# Let $A$ be an integrally closed noetherian domain, and $(R, \mathfrak{m})$ local with $A \subseteq R \subseteq K(A)$. Is $R$ a localization of $A$?

Let $$K(A)$$ denote the fraction field of $$A$$. For context, I'm trying to prove $$A = \bigcap_{\text{ht}(\mathfrak{p}) = 1} A_{\mathfrak{p}}$$ for an integrally closed domain $$A$$, from Atiyah-Macdonald's corollary 5.22 which states that $$A$$ is the intersection of all valuation rings containing it. This would follow from the following conjecture: $$R$$ is a valuation ring of $$K(A)$$ iff $$R = A_{\frak{p}}$$ for some $$\mathfrak{p} \subseteq A$$ of height 1.
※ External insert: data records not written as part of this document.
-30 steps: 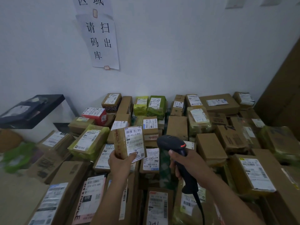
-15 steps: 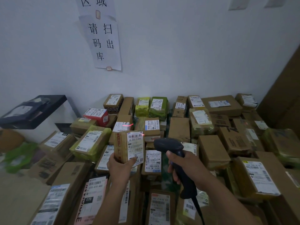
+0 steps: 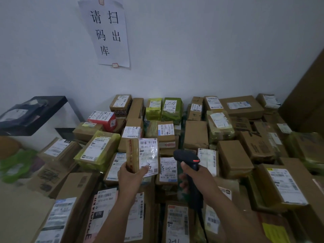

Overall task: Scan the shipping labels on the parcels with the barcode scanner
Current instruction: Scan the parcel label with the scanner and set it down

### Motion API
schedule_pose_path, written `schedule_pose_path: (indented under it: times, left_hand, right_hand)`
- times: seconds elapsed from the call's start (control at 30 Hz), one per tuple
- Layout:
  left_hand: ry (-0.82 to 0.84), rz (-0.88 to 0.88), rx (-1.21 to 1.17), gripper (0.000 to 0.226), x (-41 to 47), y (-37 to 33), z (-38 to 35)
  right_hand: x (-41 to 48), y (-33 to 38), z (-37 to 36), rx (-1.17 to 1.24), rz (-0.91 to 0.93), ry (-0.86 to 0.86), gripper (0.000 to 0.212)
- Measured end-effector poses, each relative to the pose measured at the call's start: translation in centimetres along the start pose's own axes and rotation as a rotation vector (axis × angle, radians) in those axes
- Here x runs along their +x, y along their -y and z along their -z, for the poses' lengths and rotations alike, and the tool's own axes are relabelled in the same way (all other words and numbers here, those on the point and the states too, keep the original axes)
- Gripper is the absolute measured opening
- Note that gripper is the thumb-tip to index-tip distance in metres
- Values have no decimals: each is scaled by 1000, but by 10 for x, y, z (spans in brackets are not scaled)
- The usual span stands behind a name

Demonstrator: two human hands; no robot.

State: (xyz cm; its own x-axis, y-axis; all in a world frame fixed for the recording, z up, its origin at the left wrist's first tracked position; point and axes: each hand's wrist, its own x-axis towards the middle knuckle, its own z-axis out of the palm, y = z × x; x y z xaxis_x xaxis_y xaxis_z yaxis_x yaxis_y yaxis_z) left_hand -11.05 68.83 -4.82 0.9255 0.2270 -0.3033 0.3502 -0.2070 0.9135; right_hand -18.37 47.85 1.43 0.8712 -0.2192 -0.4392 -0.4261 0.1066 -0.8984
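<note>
1. Above a heap [image 3: 195,134] of boxes, the left grip [image 3: 130,178] is closed round the lower end of a parcel [image 3: 138,155], thumb on its front face and fingers behind. It holds the parcel upright and clear of the heap.
2. The right grip [image 3: 196,176] is wrapped round the handle of the scanner [image 3: 188,158]. The scanner's head sits just right of the parcel, near but apart, level with its lower half.
3. The parcel is a brown carton under glossy tape, with reddish print on its narrow left side. Its wide face is turned to the camera and carries a white label [image 3: 148,153]. The label has a barcode along the top, printed digits below, and a handwritten mark beside the thumb. Glare blurs the label's middle.
4. The scanner is black, with a small red light [image 3: 196,160] at the back of its head and a cable [image 3: 201,223] hanging from the handle.
5. The heap holds brown, green and yellow-wrapped boxes and one red box [image 3: 103,118], most with labels up. It lies against a white wall [image 3: 210,50] bearing a paper sign [image 3: 109,32].
</note>
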Motion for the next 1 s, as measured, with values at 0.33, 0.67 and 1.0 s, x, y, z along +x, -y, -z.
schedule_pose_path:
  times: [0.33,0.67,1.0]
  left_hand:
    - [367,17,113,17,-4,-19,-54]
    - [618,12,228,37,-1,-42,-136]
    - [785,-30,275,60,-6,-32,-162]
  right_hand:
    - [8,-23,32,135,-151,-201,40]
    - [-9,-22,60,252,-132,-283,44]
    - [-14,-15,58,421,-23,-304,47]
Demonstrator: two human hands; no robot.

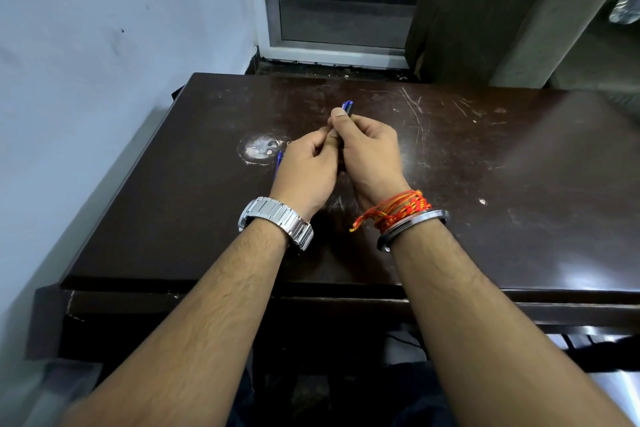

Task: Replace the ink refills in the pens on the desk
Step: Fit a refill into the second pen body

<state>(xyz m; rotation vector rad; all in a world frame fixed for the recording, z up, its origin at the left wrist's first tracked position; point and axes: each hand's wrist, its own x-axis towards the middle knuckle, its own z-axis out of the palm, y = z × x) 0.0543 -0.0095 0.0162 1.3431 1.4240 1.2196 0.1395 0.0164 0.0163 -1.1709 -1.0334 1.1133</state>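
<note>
Both hands meet above the middle of the dark brown desk. My right hand grips a blue pen whose far end sticks out past the thumb. My left hand has its fingers curled in against the pen's near end, pinching it; the pen's middle is hidden by the fingers. A second blue pen lies on the desk just left of my left hand, mostly hidden behind it. No loose refill shows.
A white round scuff marks the desk left of the hands. A light wall runs along the desk's left side. Behind the desk are a metal-framed glass door and a dark panel.
</note>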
Before that, though, I want to prove an intermediate result that if $$(R, \frak{m})$$ is a local ring in $$K(A)$$ containing $$A$$, then $$R = A_{\frak{p}}$$ for some prime $$\frak{p}$$. The choice for $$\mathfrak{p}$$ is very natural, we take $$\mathfrak{p} = A \cap \mathfrak{m}$$. Then, if $$x \in A \setminus \mathfrak{p}$$, we would have that $$x$$ is a unit in $$R$$, since $$x \notin \frak{m}$$. Hence, we have an induced homomorphism $$A_{\mathfrak{p}} \to R$$. I think this is injective by definition, but I am not sure why it would be surjective.

Alternatively, I thought that $$R$$ may just satisfy the universal property of $$A_{\mathfrak{p}}$$ but this is still unclear. Is this just not true given the hypotheses or is there something I am missing?

Thanks!

This is not true. For instance, let $$k$$ be a field and $$A=k[x,y]$$, and let $$B=A[y/x]$$. Note that $$B=k[x,y,y/x]$$ can be identified with a polynomial ring $$k[x,z]$$ by mapping $$y$$ to $$xz$$ and $$y/x$$ to $$z$$. In particular, $$(x,y/x)$$ is a maximal ideal of $$B$$; let $$R$$ be the localization of $$B$$ at this maximal ideal. I claim $$R$$ is not a localization of $$A$$. To see this, note that if $$\mathfrak{m}$$ is the maximal ideal of $$R$$, then $$\mathfrak{m}\cap A=(\mathfrak{m}\cap B)\cap A=(x,y/x)\cap A$$ is the ideal $$(x,y)$$ of $$A$$. So if $$R$$ is a localization of $$A$$, it must be the localization at $$(x,y)$$. But $$y$$ is not divisible by $$x$$ in that localization, whereas $$y$$ is divisible by $$x$$ in $$B$$.